Copy out exactly the lines below that run from the one holding "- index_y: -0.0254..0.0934" to the one holding "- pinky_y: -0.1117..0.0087", keeping both of those lines and no others.

*** Opening of Available data ***

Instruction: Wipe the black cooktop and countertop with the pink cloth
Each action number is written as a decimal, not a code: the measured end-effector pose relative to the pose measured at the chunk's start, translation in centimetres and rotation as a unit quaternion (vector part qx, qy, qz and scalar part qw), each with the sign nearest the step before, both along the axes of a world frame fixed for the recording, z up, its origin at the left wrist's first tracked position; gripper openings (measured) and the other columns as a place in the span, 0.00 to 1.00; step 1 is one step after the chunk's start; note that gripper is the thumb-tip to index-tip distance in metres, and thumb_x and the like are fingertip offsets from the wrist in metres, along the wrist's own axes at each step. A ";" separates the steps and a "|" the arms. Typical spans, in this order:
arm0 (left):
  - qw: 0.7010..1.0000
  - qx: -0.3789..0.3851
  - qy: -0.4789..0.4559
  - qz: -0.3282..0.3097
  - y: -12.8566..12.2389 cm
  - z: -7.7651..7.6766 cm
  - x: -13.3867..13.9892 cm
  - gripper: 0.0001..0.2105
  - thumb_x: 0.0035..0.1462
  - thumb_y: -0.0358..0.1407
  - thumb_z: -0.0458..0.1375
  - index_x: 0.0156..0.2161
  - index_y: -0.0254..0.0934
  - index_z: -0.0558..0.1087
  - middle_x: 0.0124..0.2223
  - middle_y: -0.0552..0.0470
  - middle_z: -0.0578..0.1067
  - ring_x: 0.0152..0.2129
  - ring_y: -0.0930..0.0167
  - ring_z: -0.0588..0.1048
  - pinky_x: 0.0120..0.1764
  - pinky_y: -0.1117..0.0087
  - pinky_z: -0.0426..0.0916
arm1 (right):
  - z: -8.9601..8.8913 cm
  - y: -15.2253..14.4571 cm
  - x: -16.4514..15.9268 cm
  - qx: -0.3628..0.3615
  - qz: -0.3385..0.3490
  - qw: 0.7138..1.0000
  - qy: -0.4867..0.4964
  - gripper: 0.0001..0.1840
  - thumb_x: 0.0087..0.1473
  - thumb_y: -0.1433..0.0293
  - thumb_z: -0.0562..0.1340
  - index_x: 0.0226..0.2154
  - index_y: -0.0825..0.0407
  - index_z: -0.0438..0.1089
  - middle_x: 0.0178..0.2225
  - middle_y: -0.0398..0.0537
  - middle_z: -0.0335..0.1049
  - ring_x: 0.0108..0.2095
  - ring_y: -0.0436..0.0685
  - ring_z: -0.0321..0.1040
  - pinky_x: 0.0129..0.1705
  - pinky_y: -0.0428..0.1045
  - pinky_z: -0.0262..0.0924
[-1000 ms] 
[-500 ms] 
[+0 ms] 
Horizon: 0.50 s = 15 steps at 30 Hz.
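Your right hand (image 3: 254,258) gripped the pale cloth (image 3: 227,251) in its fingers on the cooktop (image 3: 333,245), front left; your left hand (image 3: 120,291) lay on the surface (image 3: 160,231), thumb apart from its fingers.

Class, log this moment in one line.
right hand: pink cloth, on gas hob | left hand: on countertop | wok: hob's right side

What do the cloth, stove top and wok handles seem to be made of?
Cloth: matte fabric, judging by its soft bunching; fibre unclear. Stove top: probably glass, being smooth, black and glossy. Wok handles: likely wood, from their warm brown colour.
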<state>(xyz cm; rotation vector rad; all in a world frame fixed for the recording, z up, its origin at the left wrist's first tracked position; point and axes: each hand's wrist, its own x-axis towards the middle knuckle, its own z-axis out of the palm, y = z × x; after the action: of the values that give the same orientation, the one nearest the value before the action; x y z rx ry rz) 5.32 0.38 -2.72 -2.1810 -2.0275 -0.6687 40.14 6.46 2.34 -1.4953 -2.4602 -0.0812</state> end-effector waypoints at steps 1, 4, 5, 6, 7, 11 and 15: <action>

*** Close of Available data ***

(Task output)
  - index_y: -0.0254..0.0934
  - index_z: -0.0558..0.1087
  - middle_x: 0.0124..0.2223
  - middle_y: -0.0552..0.0470
  - middle_z: -0.0578..0.1067
  - ring_x: 0.0152..0.2129
  - ring_y: -0.0930..0.0167
  - ring_z: -0.0588..0.1048
  - pinky_x: 0.0120..0.1764
  - pinky_y: -0.1117..0.0087

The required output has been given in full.